**WORK INSTRUCTIONS**
The material beneath this line should be printed exactly, with its pictures omitted.

(Beginning of DATA SECTION)

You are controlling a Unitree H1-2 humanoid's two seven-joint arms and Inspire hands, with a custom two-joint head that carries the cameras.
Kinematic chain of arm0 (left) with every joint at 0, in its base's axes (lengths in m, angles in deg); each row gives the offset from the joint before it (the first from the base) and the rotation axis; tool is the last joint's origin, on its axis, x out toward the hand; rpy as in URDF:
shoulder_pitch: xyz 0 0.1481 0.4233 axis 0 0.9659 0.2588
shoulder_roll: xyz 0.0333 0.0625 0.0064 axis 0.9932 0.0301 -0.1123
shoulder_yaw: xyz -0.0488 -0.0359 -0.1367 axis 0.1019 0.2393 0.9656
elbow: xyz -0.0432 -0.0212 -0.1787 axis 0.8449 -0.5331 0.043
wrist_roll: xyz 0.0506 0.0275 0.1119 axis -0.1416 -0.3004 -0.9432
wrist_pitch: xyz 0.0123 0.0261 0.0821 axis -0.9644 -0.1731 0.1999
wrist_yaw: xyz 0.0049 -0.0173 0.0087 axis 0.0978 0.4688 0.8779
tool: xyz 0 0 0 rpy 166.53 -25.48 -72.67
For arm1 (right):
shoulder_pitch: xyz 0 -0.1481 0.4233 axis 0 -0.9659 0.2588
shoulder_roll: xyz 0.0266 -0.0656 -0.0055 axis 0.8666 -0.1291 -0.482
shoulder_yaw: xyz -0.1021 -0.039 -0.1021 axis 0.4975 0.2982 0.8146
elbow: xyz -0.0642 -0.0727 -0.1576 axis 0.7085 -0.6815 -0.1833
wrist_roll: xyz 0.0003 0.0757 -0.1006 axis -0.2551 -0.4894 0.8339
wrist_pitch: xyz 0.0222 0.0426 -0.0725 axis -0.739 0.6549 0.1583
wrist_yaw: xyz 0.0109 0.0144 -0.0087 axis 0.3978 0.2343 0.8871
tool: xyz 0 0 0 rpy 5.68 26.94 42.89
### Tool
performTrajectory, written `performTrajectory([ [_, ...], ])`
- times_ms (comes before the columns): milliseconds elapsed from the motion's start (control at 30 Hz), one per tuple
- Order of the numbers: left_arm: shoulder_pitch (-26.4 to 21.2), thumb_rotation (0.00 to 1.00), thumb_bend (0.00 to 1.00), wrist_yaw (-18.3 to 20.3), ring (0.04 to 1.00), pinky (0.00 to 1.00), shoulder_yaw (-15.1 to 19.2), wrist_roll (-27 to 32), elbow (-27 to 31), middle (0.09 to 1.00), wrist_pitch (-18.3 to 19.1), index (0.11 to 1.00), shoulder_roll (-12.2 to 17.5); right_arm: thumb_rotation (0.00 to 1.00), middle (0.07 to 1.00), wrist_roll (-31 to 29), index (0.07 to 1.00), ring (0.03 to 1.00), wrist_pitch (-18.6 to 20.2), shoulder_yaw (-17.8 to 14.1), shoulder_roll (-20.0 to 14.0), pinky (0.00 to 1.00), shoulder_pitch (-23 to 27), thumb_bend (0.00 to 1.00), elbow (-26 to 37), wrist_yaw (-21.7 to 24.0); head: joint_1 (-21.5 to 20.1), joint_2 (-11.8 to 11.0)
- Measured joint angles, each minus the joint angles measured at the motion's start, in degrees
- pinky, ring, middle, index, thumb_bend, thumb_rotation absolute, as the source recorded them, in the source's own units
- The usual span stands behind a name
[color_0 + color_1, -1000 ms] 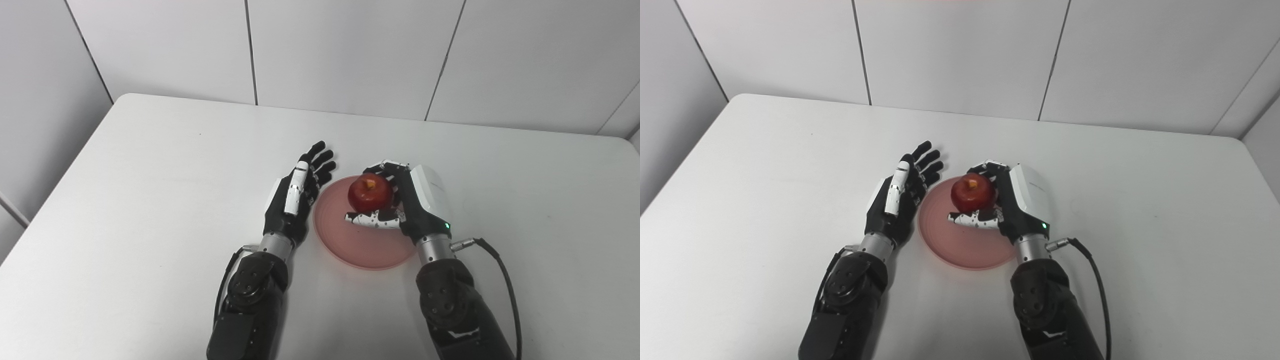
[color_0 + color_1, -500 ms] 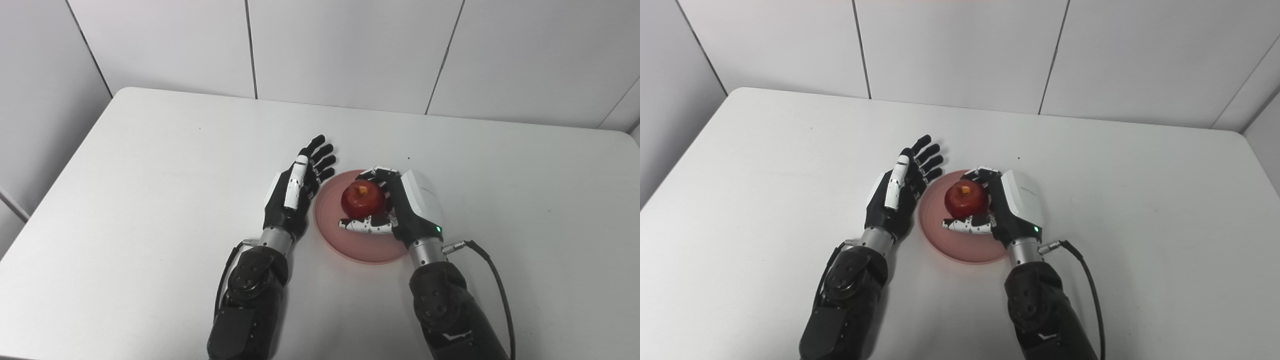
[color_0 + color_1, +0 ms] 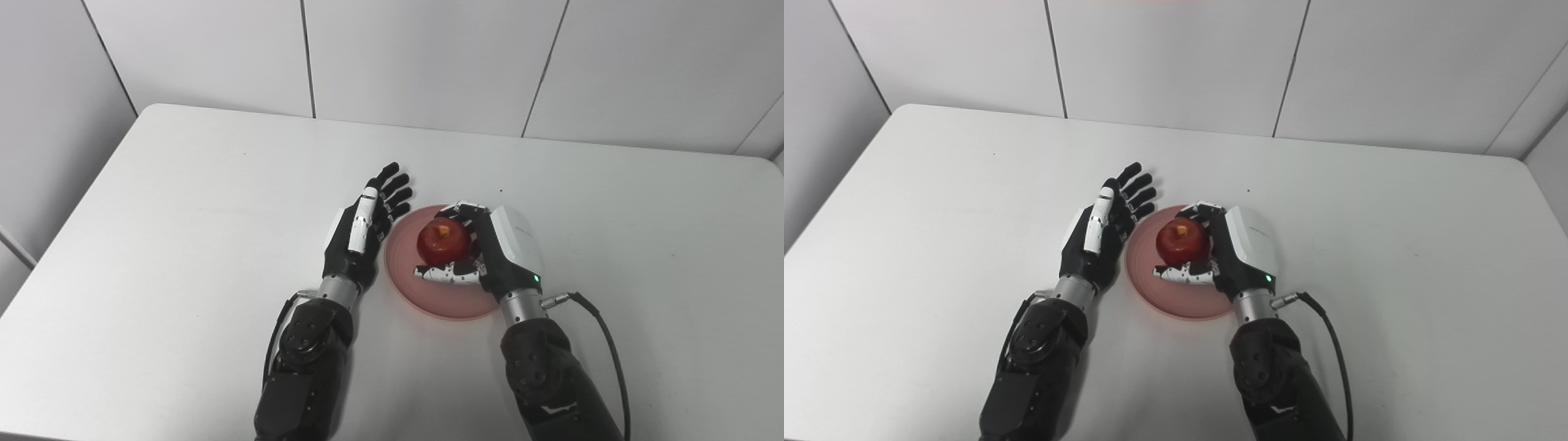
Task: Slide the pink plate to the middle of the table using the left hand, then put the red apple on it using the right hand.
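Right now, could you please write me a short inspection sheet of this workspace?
Surface: white table, one small dark speck.
Job's things: pink plate mid-table; red apple over it, whether resting cannot be told.
Clutter: nothing seen.
Robot hands: left robot hand open, beside the plate's left rim; right robot hand shut on the apple.
Cables: black cable from right wrist.
Surroundings: grey panelled wall.

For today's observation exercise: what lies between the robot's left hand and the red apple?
Only the bare near-left part of the pink plate lies between the left hand and the red apple, clearest in the left eye view.
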Motion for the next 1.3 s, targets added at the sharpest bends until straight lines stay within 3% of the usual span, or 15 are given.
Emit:
performTrajectory([
  [233,0.0,1.0,0.36,0.0,0.882,0.88,0.01,0.01,0.0,0.889,0.0,0.873,0.0,0.14,0.574,0.49,0.492,0.481,0.01,0.0,0.02,0.38,-0.08,0.52,0.04,0.03,-0.09,0.09],
  [300,0.0,1.0,0.36,0.0,0.882,0.88,0.02,0.01,0.0,0.889,0.0,0.871,0.0,0.21,0.607,0.78,0.603,0.52,0.02,0.0,0.03,0.42,-0.18,0.78,0.24,0.2,-0.09,0.09],
  [333,0.0,1.0,0.36,0.0,0.883,0.88,0.01,0.0,-0.01,0.89,0.0,0.872,0.0,0.23,0.621,1.03,0.629,0.532,0.03,0.01,0.04,0.43,-0.23,0.84,0.35,0.37,-0.09,0.09],
  [600,0.05,1.0,0.36,0.0,0.883,0.88,0.02,0.0,-0.05,0.888,0.0,0.87,0.0,0.38,0.689,2.0,0.706,0.625,1.15,-0.42,0.28,0.54,-0.56,0.99,0.84,2.62,-0.35,0.0],
  [833,0.05,1.0,0.36,0.0,0.883,0.88,0.03,0.01,-0.04,0.892,0.0,0.877,0.01,0.44,0.736,2.38,0.753,0.688,1.44,-0.51,0.4,0.62,-0.56,1.0,1.12,3.05,-0.44,0.09],
  [1300,0.12,1.0,0.37,0.01,0.886,0.89,0.07,0.04,0.1,0.896,0.02,0.881,0.01,0.56,0.795,3.01,0.827,0.746,1.53,-0.49,-0.22,0.68,-0.56,1.0,2.81,3.86,-0.62,-0.09],
])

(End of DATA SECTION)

**FINISHED TASK**
You are controlling a Unitree H1-2 humanoid's two seven-joint arms and Inspire hands, with a custom two-joint head that carries the cameras.
Kinematic chain of arm0 (left) with every joint at 0, in its base's axes (lengths in m, angles in deg); each row gives the offset from the joint before it (the first from the base) and the rotation axis; tool is the last joint's origin, on its axis, x out toward the hand; rpy as in URDF:
shoulder_pitch: xyz 0 0.1481 0.4233 axis 0 0.9659 0.2588
shoulder_roll: xyz 0.0333 0.0625 0.0064 axis 0.9932 0.0301 -0.1123
shoulder_yaw: xyz -0.0488 -0.0359 -0.1367 axis 0.1019 0.2393 0.9656
elbow: xyz -0.0432 -0.0212 -0.1787 axis 0.8449 -0.5331 0.043
wrist_roll: xyz 0.0506 0.0275 0.1119 axis -0.1416 -0.3004 -0.9432
wrist_pitch: xyz 0.0123 0.0261 0.0821 axis -0.9644 -0.1731 0.1999
wrist_yaw: xyz 0.0049 -0.0173 0.0087 axis 0.0978 0.4688 0.8779
tool: xyz 0 0 0 rpy 166.53 -25.48 -72.67
For arm1 (right):
shoulder_pitch: xyz 0 -0.1481 0.4233 axis 0 -0.9659 0.2588
shoulder_roll: xyz 0.0266 -0.0656 -0.0055 axis 0.8666 -0.1291 -0.482
shoulder_yaw: xyz -0.1021 -0.039 -0.1021 axis 0.4975 0.2982 0.8146
elbow: xyz -0.0642 -0.0727 -0.1576 axis 0.7085 -0.6815 -0.1833
wrist_roll: xyz 0.0003 0.0757 -0.1006 axis -0.2551 -0.4894 0.8339
wrist_pitch: xyz 0.0222 0.0426 -0.0725 axis -0.739 0.6549 0.1583
wrist_yaw: xyz 0.0109 0.0144 -0.0087 axis 0.3978 0.2343 0.8871
tool: xyz 0 0 0 rpy 5.68 26.94 42.89
### Tool
performTrajectory, written `performTrajectory([ [_, ...], ])`
- times_ms (comes before the columns): milliseconds elapsed from the motion's start (control at 30 Hz), one per tuple
- Order of the numbers: left_arm: shoulder_pitch (-26.4 to 21.2), thumb_rotation (0.00 to 1.00), thumb_bend (0.00 to 1.00), wrist_yaw (-18.3 to 20.3), ring (0.04 to 1.00), pinky (0.00 to 1.00), shoulder_yaw (-15.1 to 19.2), wrist_roll (-27 to 32), elbow (-27 to 31), middle (0.09 to 1.00), wrist_pitch (-18.3 to 19.1), index (0.11 to 1.00), shoulder_roll (-12.2 to 17.5); right_arm: thumb_rotation (0.00 to 1.00), middle (0.07 to 1.00), wrist_roll (-31 to 29), index (0.07 to 1.00), ring (0.03 to 1.00), wrist_pitch (-18.6 to 20.2), shoulder_yaw (-17.8 to 14.1), shoulder_roll (-20.0 to 14.0), pinky (0.00 to 1.00), shoulder_pitch (-23 to 27), thumb_bend (0.00 to 1.00), elbow (-26 to 37), wrist_yaw (-21.7 to 24.0); head: joint_1 (-21.5 to 20.1), joint_2 (-11.8 to 11.0)
- Measured joint angles, each minus the joint angles measured at the motion's start, in degrees
- pinky, ring, middle, index, thumb_bend, thumb_rotation absolute, as the source recorded them, in the source's own units
- The usual span stands behind a name
[color_0 + color_1, -1000 ms] 
[color_0 + color_1, -500 ms] 
[color_0 + color_1, +0 ms] 
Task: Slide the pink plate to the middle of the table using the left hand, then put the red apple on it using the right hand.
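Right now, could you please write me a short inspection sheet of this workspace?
Surface: white table, one small dark speck.
Job's things: pink plate mid-table; red apple over it, whether resting cannot be told.
Clutter: nothing seen.
Robot hands: left robot hand open, beside the plate's left rim; right robot hand shut on the apple.
Cables: black cable from right wrist.
Surroundings: grey panelled wall.

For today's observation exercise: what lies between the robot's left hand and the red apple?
Only the bare near-left part of the pink plate lies between the left hand and the red apple, clearest in the left eye view.
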Motion for the next 1.3 s, targets added at the sharpest bends until straight lines stay within 3% of the usual span, or 15 are given.
Emit:
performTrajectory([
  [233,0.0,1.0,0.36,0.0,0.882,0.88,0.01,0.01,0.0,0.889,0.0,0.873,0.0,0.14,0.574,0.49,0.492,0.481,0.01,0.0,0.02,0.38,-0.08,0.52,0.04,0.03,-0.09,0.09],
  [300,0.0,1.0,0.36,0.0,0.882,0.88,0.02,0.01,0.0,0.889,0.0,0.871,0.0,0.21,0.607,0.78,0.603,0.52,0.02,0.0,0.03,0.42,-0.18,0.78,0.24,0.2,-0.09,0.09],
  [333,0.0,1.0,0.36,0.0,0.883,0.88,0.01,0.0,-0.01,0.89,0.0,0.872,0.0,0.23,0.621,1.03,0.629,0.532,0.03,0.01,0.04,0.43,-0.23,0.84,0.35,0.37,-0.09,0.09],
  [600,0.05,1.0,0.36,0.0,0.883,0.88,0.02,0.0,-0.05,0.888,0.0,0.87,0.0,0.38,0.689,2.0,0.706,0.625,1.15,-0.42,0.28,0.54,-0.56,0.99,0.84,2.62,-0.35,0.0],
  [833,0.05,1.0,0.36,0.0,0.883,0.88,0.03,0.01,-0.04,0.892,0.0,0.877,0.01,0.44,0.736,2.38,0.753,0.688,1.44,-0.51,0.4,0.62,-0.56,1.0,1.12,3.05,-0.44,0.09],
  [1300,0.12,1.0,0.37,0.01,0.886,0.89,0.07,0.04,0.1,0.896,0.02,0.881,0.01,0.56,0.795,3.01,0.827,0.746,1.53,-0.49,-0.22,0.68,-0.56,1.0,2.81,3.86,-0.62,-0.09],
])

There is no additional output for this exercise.